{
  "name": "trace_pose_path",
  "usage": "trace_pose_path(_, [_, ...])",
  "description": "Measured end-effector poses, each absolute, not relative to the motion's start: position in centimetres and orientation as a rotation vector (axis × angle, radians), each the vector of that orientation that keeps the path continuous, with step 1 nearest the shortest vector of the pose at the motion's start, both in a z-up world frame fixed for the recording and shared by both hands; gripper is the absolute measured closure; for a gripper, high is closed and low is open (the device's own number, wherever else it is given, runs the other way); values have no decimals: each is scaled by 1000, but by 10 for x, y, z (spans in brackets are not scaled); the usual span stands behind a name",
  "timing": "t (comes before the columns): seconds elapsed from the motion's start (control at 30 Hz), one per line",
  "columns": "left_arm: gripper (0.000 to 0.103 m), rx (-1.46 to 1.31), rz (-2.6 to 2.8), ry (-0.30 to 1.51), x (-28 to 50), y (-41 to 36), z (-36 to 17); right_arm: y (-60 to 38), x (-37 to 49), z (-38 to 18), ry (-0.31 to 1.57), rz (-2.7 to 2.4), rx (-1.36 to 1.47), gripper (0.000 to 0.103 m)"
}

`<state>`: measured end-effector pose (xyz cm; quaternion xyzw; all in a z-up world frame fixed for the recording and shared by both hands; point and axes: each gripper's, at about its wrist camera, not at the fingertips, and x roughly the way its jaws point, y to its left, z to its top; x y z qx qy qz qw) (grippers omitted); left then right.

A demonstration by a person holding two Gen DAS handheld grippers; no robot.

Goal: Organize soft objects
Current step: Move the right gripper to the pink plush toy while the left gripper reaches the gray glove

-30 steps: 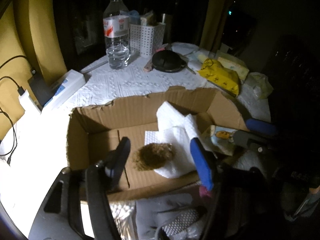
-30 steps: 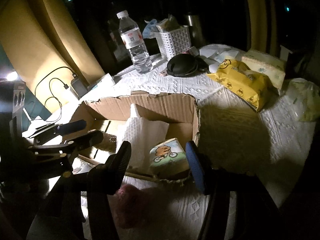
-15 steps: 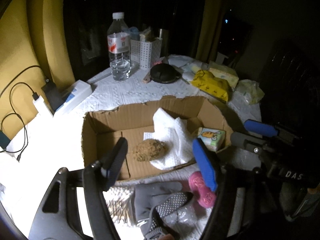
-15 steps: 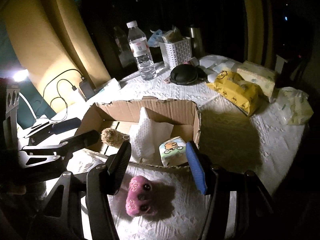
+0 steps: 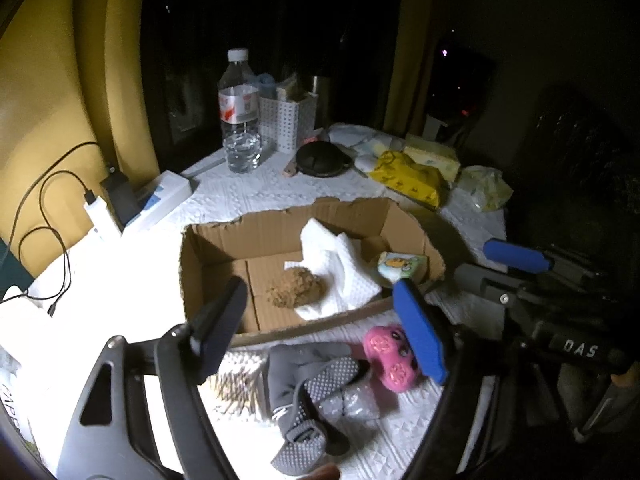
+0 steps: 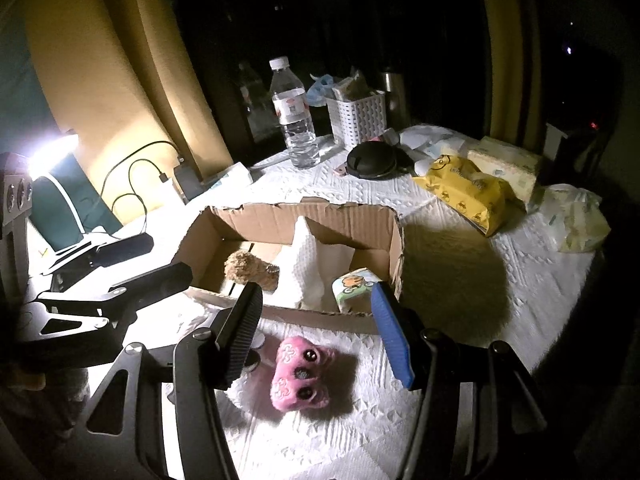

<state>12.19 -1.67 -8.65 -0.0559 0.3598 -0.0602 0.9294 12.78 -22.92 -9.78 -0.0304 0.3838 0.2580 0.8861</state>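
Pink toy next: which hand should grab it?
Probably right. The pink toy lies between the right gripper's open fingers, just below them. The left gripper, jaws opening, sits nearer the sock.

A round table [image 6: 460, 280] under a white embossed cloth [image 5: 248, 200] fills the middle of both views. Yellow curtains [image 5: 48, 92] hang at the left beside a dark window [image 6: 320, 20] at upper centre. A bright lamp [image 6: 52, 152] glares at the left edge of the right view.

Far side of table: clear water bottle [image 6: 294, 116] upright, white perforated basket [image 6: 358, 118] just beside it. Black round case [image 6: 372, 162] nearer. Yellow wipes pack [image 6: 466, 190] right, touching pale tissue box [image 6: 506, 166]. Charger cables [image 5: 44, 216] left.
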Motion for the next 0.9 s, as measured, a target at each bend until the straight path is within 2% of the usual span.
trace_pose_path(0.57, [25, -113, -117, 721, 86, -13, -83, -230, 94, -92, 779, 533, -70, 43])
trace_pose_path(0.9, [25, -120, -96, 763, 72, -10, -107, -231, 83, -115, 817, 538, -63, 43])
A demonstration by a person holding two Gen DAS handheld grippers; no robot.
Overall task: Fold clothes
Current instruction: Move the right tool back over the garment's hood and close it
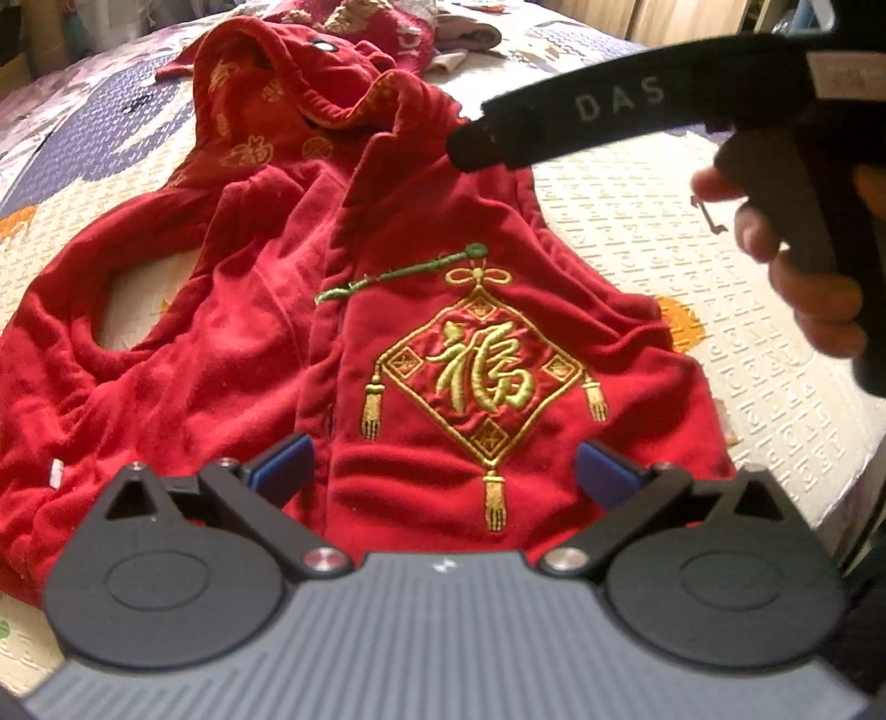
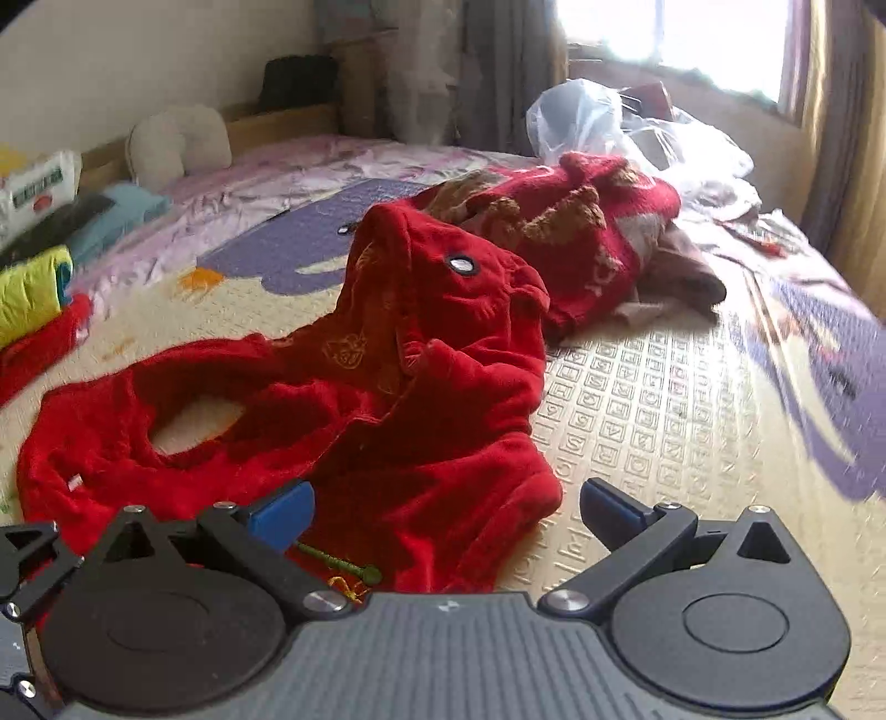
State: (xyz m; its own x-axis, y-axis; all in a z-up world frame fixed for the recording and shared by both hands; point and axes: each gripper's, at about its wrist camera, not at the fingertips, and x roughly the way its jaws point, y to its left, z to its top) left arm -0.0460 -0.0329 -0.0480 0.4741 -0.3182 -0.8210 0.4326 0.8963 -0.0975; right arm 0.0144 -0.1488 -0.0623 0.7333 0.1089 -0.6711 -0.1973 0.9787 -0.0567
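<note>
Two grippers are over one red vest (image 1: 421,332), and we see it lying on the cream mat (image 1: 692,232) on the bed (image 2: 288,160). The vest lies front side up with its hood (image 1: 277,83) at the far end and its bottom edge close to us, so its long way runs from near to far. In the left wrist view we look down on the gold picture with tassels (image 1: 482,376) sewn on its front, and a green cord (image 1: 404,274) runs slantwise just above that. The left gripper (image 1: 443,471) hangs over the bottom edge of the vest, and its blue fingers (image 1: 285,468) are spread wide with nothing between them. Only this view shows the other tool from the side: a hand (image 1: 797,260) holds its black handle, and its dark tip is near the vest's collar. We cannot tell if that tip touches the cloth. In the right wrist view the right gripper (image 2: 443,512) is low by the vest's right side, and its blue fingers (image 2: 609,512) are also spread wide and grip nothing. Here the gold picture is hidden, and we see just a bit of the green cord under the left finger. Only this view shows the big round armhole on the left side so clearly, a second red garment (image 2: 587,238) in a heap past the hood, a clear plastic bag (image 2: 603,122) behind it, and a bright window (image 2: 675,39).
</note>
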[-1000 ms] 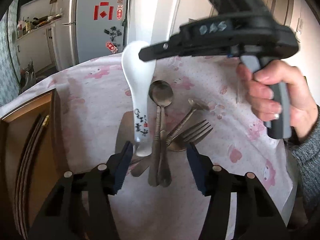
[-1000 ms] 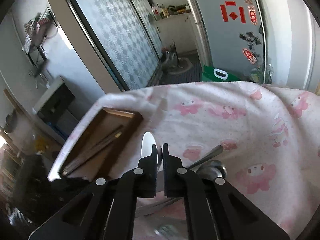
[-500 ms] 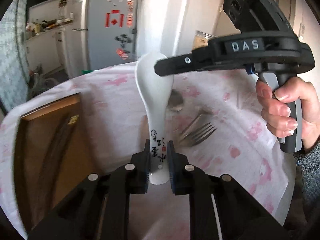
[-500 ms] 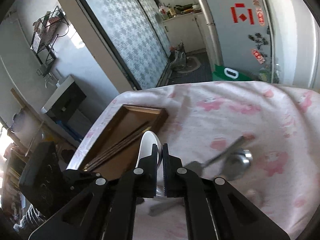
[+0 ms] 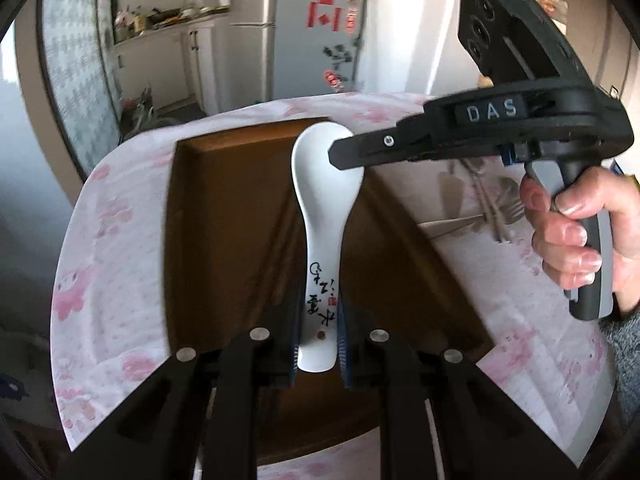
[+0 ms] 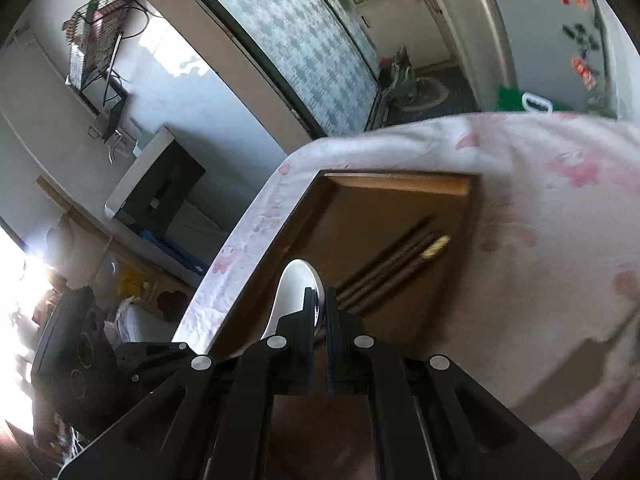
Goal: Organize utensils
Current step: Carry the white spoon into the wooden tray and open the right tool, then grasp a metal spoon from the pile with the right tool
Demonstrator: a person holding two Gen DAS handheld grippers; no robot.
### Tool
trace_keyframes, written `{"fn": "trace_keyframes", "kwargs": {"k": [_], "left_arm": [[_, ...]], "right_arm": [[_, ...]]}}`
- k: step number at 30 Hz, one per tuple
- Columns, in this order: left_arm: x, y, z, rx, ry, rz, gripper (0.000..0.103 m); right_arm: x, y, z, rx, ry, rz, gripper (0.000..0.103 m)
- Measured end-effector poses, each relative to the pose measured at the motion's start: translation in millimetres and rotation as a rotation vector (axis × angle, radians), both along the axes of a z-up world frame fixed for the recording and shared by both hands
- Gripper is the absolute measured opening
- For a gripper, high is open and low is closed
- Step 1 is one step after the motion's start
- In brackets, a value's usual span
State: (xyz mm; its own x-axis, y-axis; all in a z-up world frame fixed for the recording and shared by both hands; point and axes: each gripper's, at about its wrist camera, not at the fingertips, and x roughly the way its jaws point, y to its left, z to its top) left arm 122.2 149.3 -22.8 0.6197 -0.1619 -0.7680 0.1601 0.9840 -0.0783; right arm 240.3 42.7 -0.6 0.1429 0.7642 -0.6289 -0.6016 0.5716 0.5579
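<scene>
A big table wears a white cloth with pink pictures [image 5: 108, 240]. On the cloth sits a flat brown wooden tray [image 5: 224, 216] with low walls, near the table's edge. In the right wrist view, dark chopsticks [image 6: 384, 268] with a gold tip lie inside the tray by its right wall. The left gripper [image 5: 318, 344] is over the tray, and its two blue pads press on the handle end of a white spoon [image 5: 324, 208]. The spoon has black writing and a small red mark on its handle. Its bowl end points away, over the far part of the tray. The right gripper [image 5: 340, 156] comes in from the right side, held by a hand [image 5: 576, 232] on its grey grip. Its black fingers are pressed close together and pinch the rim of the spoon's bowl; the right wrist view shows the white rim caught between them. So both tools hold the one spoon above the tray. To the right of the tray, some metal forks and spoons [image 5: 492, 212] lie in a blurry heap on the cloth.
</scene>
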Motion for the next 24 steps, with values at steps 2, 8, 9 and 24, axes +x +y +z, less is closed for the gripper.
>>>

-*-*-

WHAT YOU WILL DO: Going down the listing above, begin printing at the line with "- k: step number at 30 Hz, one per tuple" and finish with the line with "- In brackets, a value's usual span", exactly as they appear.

SOLUTION BELOW:
- k: step number at 30 Hz, one per tuple
- Columns, in this order: left_arm: x, y, z, rx, ry, rz, gripper (0.000..0.103 m); right_arm: x, y, z, rx, ry, rz, gripper (0.000..0.103 m)
- Measured end-effector poses, each relative to the pose measured at the motion's start: translation in millimetres and rotation as a rotation vector (axis × angle, radians), both along the axes of a z-up world frame fixed for the recording and shared by both hands
- Gripper is the absolute measured opening
- For a gripper, high is open and low is closed
- Step 1 is one step after the motion's start
- In brackets, a value's usual span

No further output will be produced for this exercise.